Alle paar Jahre ein neues Regietalent. Der nächste Film wird dann schon in Hollywood gedreht. Das ist der australische Film. Bazz Luhrman erging es so 1992 mit dem Tanzschulenmelodram "Strictly Ballroom". Dann machte er Leonardo di Caprio zum Star in "Romeo und Julia", "Moulin Rouge" war dann schon eine große Hollywoodstudioproduktion mit einem Star, der ebenfalls Australien den Rücken gekehrt hat: Nicole Kidman.

Von Josef Schnelle |
    Die Fraktion der Australier in der Filmmetropole ist naturgemäß groß. Eine Sprachbarriere haben die Aussies nicht zu überwinden. Da wird das riesige Land schnell zu klein für Peter Weir, Phil Noyce oder Mel Gibson, den seine Australische Filmserie "Mad Max" berühmt machte. Manchmal kehrt einer zurück. Frauenliebling Russel Crowe hat in Sydneys Stadtteil Wooloomooloo das Zuckerstück einer zum Wohngelände umgebauten Uferkai gekauft.

    Stolz sind alle Australier auf Philip Noyce, der nach seinem Hollywoodfilm "Der stille Amerikaner" wieder mal einen Film in Australien noch dazu mit einem australischen Thema gedreht hat: "The Lang Walk Home" erzählt vom systematischen Raub der Aborigine Mischlingskinder noch bis 1970 für ein rassistisches Umerziehungsprogramm und schaffte es bis in unsere Kinos. Sonst noch was: Die Produzentin Sharon Gerussi zieht ein bitteres Fazit

    "Die Produzenten arbeiten hier wie die Heimwerker. Das heißt sie leben von der Hand in den Mund. Von Film zu Film sind sie verzweifelt. Verzweifelt den Film finanziert, zu drehen und ihr Geld zu bekommen. Kurz: Die Projekte werden hier nicht vernünftig entwickelt."

    Rund 20 Filme entstehen im Jahr. Das entspricht in etwa der Jahresproduktion von Griechenland. 2003 war ein besonders gutes Jahr mit 26 Eigenproduktionen fürs Kino.

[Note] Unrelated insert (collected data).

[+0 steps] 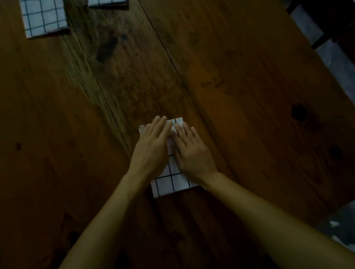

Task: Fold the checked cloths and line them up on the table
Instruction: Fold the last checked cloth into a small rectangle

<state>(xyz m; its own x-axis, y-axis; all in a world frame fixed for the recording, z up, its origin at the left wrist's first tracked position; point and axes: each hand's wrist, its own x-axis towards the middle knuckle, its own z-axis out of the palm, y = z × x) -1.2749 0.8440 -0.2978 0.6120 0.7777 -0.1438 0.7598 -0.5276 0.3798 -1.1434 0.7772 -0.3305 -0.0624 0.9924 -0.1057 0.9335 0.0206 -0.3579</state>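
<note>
Both hands, left (151,147) & right (191,152), lie flat w/ fingers straight, side by side on the white black-checked folded cloth (171,183), prob pressing the crease flat on the brown wooden tabletop (244,86); three folded checked cloths (43,14) sit in a row well beyond the fingertips

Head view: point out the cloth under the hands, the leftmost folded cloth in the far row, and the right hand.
cloth under the hands (169,185): head view, near edge.
leftmost folded cloth (43,15): head view, middle.
right hand (193,153): head view, back of hand.
</note>
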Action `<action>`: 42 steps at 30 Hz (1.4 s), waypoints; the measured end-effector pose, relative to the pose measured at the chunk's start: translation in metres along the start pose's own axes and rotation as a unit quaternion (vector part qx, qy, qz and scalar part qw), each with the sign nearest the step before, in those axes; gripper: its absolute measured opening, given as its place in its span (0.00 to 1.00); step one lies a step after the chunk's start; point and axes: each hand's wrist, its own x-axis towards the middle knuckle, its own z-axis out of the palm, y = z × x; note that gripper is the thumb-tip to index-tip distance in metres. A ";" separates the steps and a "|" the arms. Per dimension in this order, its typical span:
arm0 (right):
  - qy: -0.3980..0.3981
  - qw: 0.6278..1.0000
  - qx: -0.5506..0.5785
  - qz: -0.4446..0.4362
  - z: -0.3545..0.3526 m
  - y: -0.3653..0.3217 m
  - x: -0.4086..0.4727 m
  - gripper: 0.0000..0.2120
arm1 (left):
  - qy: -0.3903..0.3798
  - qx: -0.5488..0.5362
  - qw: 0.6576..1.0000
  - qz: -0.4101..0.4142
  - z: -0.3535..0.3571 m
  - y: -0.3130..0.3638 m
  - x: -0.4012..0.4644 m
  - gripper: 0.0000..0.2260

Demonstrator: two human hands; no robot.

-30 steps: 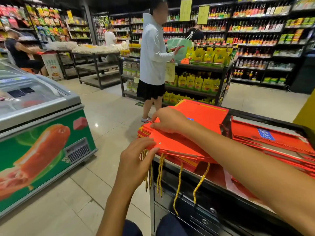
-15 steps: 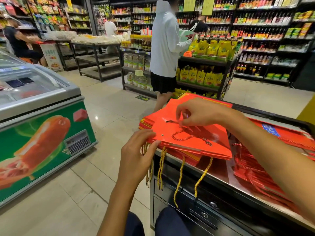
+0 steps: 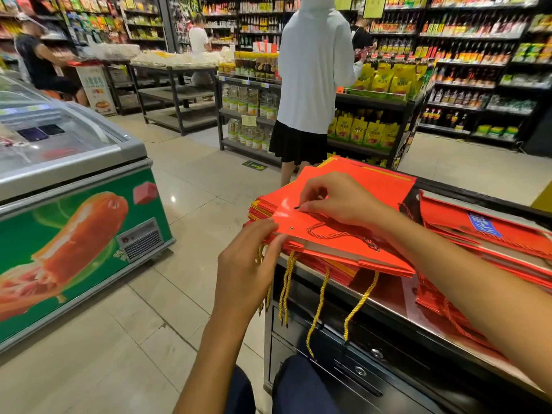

Doch im Kino hatten die australischen Filme gerade Mal einen Besucheranteil von 3,5%, darunter viele billige Komödien, aber auch ein Film über den Banditenkönig "Ned Kelly" und noch so ein Rückkehrerfilm mit Toni Collette, die sie vielleicht noch aus dem Programmkinohit "Muriels Hochzeit" von 1994 kennen. Diesmal geht’s um Japanisch-australische Gefühlsverwirrung.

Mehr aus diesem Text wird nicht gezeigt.